TCPSession is a native Python library that extracts out session data sent over a TCP connection from both sides
from a pcap. It's faster than firing up
tshark -z "follow,tcp,ascii,# or Wireshark on the pcap and doing
follow TCP stream in other words. I handles all the cases of TCP protocal, like - discarding the retransmissions,
carrying out the assembly of segments at TCP layer, handling out-of-order
delivery and then extracting out the data that is actually delivered to application layer by TCP layer
on both the sides.
If we open a pcap with TCP packets in the Wireshark, and do follow stream on a TCP
session, we get actual payload delivered to the application layer; this Wireshark UI feature
is present in Wireshark command line utility (tshark) with command -
tshark -r your.pcap -Y "ip.host == 220.127.116.11 && tcp.port == 7201" -z "follow,tcp,ascii,1".

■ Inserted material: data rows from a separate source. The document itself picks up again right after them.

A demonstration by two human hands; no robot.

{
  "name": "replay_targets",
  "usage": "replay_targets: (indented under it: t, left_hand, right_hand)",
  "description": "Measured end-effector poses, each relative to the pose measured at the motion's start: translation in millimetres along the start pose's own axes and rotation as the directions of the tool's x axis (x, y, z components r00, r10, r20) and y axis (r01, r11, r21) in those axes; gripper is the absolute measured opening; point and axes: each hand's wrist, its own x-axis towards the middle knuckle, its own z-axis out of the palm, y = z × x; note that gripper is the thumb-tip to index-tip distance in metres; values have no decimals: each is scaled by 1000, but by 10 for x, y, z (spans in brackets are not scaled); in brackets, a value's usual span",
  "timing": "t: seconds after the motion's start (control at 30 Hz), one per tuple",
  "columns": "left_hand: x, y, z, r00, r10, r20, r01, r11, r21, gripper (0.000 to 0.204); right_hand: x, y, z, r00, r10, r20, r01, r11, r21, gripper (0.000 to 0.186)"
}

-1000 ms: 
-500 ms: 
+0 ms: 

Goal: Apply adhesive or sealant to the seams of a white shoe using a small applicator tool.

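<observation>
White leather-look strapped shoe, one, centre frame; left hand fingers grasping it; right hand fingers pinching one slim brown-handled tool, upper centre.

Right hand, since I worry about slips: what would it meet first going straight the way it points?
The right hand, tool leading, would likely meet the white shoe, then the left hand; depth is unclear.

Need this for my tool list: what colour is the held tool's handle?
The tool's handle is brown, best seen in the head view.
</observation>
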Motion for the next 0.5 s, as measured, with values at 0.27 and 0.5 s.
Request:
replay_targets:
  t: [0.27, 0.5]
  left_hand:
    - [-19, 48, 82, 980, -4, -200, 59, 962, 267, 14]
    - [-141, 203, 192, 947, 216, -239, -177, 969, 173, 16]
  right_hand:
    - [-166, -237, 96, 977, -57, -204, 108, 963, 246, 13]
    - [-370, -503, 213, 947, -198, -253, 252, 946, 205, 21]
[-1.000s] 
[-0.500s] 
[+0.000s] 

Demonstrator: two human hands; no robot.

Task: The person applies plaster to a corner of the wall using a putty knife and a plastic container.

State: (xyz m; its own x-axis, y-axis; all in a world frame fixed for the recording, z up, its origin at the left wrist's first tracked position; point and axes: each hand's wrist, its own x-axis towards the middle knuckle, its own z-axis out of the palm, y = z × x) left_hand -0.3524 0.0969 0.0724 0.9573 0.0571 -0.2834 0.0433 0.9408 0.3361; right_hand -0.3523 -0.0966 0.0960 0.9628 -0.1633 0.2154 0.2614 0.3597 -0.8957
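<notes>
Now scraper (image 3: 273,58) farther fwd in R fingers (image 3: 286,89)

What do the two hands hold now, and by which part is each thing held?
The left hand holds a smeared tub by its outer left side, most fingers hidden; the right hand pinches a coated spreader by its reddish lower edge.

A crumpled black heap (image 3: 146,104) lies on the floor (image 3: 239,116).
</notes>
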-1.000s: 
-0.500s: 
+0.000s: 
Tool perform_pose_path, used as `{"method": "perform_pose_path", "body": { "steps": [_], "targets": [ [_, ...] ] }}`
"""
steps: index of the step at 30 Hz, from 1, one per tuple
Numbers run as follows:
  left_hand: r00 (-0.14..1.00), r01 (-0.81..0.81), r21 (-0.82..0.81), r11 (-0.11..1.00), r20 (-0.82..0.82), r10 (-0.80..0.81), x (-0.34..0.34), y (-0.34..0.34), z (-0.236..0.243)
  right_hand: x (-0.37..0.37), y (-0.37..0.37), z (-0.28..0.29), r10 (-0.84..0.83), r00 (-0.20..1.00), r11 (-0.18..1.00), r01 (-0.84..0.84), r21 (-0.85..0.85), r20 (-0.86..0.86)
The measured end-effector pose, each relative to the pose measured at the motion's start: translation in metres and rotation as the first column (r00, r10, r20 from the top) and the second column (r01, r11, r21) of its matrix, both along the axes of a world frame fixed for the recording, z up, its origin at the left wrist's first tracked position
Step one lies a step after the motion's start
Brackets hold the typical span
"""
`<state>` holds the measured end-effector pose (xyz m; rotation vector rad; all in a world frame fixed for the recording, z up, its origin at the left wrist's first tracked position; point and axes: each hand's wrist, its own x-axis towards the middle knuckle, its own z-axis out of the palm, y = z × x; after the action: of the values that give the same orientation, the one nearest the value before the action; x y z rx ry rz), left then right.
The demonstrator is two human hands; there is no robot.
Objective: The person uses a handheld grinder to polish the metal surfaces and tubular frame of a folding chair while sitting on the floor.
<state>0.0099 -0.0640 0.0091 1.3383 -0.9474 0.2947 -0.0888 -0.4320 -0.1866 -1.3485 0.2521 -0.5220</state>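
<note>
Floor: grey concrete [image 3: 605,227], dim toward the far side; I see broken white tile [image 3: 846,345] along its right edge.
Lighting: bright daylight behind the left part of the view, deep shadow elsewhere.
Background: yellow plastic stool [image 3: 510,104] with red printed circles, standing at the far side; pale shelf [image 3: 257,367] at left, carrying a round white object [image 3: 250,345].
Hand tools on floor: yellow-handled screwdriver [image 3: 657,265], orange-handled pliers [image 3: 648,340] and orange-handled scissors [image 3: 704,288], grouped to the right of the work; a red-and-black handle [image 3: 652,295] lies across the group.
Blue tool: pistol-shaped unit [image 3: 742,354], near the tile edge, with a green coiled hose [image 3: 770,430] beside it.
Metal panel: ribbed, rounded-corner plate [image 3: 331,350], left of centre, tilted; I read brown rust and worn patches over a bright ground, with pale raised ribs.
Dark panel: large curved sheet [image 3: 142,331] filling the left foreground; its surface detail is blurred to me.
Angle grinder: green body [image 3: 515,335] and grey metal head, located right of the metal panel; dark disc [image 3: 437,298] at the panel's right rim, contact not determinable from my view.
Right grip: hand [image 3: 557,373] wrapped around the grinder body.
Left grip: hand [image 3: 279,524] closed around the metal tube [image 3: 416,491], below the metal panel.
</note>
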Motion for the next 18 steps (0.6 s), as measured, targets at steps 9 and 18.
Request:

Goal is to do this session data extraction faster than creating a tshark process to extract the payload.
Another option do this is using the binary
tcpflow, available at https://github.com/simsong/tcpflow.
As tcpflow, is written in C++, it's faster than this library for obvious reasons -
Python can't match the speed of C++, but this library extracts data in more useful formats than tcpflow,
for e.g., tcpflow only extracts data from both sides and combines them and store it in two files,
the order in which that data was exchanged between peers is not preserved.
This library extracts data as tcpflow, in addition it also stores the data where order of
transfer is maintained. Additionally, it also saves the data in both hex and ASCII format.
Before writing this library, my research to this simple (actually pretty complex) job included
looking into tools like,
wireshark libraries, but none of them provided a way to
do the job I described earlier.
Scapy can do it with the support of wireshark, but
inside the hood it fires up the tshark (or Wireshrk) binary, which is not any different than
what I mentioned earlier - firing wireshark binary and passing it a pcap to work on.
When I started working on this small problem (it's not small, it's actually implementation of whole TCP and IP stack but here we have pcap at our hands with data from both the side), I did not realize the scope of problem that how big of a problem this is, and that's why I guess there is no library available in Python which does such kind of job. So, hopefully this library will be helpful if you are looking for something in Python.
Another motivation for this project was to figure out the intricate details of TCP/IP stack and
how to implement them. I got to know of
libnids/pynids library after I had completed this project, it
does what I needed in C/Python, though I have not verified it fully but from the project description
it seems like it could do the job, one caveat for libnids is that it has not been updated since 2010.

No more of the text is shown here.